To select our summer books, each of our judges chose a work of fiction they were particularly excited about this year. The other three books were selected by the ToB Committee according to our normal criteria—novels first published in English in the calendar year that we feel are excellent and interesting. (To avoid conflicts, none of the judges were assigned the books they selected personally.)

A special thanks to our Sustaining Members for making another year of the Rooster Summer Reading Challenge possible. Find out why The Morning News and the Tournament of Books depend on your support, and please consider becoming a Sustaining Member or making a one-time donation.

This month we’re reading Circe by Madeline Miller and Census by Jesse Ball, with Kelly McEvers and Nathan Deuel.

Please note: We receive a cut from purchases made through the book links in this article.

 

Andrew Womack: Madeline Miller’s second novel, Circe, attempts a feat similar to her 2012 debut (and 2013 Tournament of Books competitor) The Song of Achilles: retelling Greek mythology from alternate viewpoints, this time from the perspective of Circe, a goddess of witchcraft best known for her appearance in Homer’s Odyssey.

But if you really want to know what Circe is all about, this tweet offers a pretty succinct description—and a strong argument for why you should to read it:


And so far I’m 100 percent in on Circe. Every word, every action, everything about this book to this point, I love it. I think that covers it? Circe wins July. Thanks for joining us. Next up: The Friend by Sigrid Nunez.
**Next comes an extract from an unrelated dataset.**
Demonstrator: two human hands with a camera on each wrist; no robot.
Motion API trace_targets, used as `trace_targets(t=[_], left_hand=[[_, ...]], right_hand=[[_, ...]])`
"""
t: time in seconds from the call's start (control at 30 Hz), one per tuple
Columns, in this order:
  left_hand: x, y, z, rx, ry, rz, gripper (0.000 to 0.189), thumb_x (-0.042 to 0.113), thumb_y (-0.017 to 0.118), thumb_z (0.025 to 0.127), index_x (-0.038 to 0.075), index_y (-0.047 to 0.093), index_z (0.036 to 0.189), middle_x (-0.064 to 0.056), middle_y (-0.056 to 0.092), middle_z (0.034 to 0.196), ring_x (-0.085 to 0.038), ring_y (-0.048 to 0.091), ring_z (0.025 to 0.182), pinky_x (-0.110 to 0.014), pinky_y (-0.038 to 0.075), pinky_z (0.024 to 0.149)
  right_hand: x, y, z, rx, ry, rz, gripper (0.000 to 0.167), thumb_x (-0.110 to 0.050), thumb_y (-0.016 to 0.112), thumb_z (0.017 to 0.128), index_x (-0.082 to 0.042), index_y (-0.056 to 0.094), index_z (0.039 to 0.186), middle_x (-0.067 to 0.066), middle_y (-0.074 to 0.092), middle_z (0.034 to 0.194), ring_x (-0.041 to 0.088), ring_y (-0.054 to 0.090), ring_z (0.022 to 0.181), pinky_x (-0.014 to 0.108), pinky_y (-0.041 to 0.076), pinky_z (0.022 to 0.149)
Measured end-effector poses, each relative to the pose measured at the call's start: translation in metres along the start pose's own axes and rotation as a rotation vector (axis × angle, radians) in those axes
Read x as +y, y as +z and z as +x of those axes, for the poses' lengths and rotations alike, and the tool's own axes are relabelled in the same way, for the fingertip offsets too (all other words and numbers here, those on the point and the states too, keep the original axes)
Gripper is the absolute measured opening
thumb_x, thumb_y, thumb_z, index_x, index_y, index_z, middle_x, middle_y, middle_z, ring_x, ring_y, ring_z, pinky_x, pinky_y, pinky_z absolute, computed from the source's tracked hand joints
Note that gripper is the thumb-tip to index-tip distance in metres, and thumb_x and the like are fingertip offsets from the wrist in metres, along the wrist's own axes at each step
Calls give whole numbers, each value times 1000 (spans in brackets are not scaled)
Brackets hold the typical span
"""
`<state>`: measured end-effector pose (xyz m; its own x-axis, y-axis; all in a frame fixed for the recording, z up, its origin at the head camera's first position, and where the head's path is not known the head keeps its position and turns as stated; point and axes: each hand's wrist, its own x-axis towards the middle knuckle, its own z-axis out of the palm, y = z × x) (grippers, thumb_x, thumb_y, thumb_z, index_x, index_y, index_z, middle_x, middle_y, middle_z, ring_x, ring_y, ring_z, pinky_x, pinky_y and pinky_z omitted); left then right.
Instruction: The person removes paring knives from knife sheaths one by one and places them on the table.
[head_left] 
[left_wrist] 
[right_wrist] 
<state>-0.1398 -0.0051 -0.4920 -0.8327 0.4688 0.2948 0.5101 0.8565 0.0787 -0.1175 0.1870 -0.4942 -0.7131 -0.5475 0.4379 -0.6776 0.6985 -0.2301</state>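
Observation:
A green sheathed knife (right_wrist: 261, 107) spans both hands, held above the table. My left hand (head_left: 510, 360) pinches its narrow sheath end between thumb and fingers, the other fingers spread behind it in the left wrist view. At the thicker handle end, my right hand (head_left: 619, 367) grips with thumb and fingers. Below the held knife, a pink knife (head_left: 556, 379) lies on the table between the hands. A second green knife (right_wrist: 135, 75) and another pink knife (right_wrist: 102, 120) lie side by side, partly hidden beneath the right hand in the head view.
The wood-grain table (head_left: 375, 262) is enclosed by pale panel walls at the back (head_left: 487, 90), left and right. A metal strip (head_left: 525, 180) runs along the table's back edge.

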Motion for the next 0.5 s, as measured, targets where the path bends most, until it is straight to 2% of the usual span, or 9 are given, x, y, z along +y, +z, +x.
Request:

OK, wait, actually let’s talk about this. And before we do that, let’s also welcome our July judges, Kelly McEvers, the host of NPR’s Embedded, and Nathan Deuel, the author of Friday Was the Bomb: Five Years in the Middle East. Kelly and Nathan, what did you think when you first heard about Circe?

Kelly McEvers: As a kid, I was drawn to the gods. (And I was trained, at Catholic school, to only refer to them with a lowercase “g.”) What kid isn’t into stories of heroes and battles and monsters? But the thing I actually do remember from back then, and the thing I found present from the earliest pages of this book, is just how, well, episodic it all is. I mean, when you live forever, you just keep living, right? And then this happened, and then this happened, and then this happened. Like, what is this building to? I say that not to be flip; it’s a question I had from the very beginning. While I admire Circe as a subversive, and I get the sense, early on, that she’s going to F stuff up in a pretty major way, plot-wise, I am just not curious about what I sense is to come.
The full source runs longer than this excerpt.